Agrawal H C, Noronha A B, Agrawal D, Quarles R H
Department of Pediatrics, Washington University School of Medicine, St. Louis, MO.
Biochem Biophys Res Commun. 1990 Jun 29;169(3):953-8. doi: 10.1016/0006-291x(90)91986-3.
Phosphorylation of the myelin-associated glycoprotein (MAG) in the peripheral nervous system is demonstrated by immunoprecipitation from myelin proteins radiolabeled in vivo, in nerve slices and in a cell-free system. Phosphoamino acid analysis of immunoprecipitated MAG revealed the presence of radioactivity in phosphoserine, but not in phosphothreonine or phosphotyrosine. Only the shorter isoform of MAG (S-MAG) was detected by immunostaining of nitrocellulose sheets with anti-MAG anti-serum after enzymatic deglycosylation of immunoprecipitated MAG labeled in nerve slices. Autoradiography of the same Western blots revealed that most of the radioactive phosphate was in S-MAG, demonstrating that the polypeptide backbone of S-MAG is phosphorylated in the PNS.

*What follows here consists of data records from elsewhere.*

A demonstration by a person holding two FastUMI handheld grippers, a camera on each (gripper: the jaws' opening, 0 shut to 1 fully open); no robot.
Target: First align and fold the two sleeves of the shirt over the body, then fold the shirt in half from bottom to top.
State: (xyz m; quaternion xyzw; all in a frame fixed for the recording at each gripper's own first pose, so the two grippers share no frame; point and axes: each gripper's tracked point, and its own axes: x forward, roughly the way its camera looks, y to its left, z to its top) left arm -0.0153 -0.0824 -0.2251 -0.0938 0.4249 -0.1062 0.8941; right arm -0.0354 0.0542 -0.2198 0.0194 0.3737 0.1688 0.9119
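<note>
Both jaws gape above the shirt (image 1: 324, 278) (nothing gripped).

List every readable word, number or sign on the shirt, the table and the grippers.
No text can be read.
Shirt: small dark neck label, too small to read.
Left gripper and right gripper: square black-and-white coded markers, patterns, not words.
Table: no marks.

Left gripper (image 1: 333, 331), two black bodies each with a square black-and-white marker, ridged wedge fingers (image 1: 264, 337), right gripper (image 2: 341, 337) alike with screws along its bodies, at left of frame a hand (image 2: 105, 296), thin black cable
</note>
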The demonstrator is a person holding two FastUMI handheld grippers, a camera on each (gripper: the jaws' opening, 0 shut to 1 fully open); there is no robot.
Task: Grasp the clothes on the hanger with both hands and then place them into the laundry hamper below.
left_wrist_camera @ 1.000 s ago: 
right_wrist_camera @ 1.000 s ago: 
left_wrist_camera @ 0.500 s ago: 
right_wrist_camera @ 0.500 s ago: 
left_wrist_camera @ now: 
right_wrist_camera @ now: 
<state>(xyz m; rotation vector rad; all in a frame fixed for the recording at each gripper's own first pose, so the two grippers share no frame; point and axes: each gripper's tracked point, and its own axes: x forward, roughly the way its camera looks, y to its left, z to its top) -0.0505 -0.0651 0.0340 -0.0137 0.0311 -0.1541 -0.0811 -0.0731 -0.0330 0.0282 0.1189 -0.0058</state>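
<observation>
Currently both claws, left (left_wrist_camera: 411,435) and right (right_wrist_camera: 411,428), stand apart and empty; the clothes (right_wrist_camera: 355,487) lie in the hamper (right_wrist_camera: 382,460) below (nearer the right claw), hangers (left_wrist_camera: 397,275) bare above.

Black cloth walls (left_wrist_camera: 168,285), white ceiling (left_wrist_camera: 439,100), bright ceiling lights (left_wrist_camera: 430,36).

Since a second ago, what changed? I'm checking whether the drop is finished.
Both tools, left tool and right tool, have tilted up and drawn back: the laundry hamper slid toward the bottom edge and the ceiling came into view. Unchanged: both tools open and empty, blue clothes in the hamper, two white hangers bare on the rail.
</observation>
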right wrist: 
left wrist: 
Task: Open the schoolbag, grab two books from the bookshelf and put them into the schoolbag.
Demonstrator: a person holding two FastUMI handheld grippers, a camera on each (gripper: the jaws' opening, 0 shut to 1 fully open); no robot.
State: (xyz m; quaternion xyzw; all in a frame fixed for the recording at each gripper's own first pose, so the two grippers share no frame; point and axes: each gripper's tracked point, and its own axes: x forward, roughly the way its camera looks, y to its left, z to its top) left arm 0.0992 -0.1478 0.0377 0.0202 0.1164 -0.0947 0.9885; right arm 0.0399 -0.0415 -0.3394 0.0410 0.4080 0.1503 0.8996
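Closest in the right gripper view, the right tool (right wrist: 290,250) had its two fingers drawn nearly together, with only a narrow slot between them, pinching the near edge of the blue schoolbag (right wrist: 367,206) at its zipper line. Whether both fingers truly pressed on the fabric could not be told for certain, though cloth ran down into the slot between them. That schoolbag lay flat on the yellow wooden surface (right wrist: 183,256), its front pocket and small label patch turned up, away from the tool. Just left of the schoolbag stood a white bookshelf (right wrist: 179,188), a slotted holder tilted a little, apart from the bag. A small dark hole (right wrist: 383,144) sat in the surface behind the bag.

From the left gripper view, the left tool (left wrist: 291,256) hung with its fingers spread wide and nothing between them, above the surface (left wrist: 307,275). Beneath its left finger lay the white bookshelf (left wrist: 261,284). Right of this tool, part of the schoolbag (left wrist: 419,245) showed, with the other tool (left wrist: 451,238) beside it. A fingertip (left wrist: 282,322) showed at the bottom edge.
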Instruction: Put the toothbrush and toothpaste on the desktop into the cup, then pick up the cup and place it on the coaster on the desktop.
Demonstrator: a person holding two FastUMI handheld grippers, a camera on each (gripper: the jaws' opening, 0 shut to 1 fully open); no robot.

通过对体内放射性标记的髓磷脂蛋白、神经切片和无细胞系统中进行免疫沉淀,证实了外周神经系统中髓磷脂相关糖蛋白(MAG)的磷酸化。对免疫沉淀的MAG进行磷酸氨基酸分析显示,磷酸丝氨酸中存在放射性,但磷酸苏氨酸或磷酸酪氨酸中不存在。在用抗MAG抗血清对经酶解去糖基化的神经切片中标记的免疫沉淀MAG进行硝酸纤维素膜免疫染色后,仅检测到较短的MAG同工型(S-MAG)。相同蛋白质印迹的放射自显影显示,大部分放射性磷酸盐存在于S-MAG中,表明S-MAG的多肽主链在外周神经系统中被磷酸化。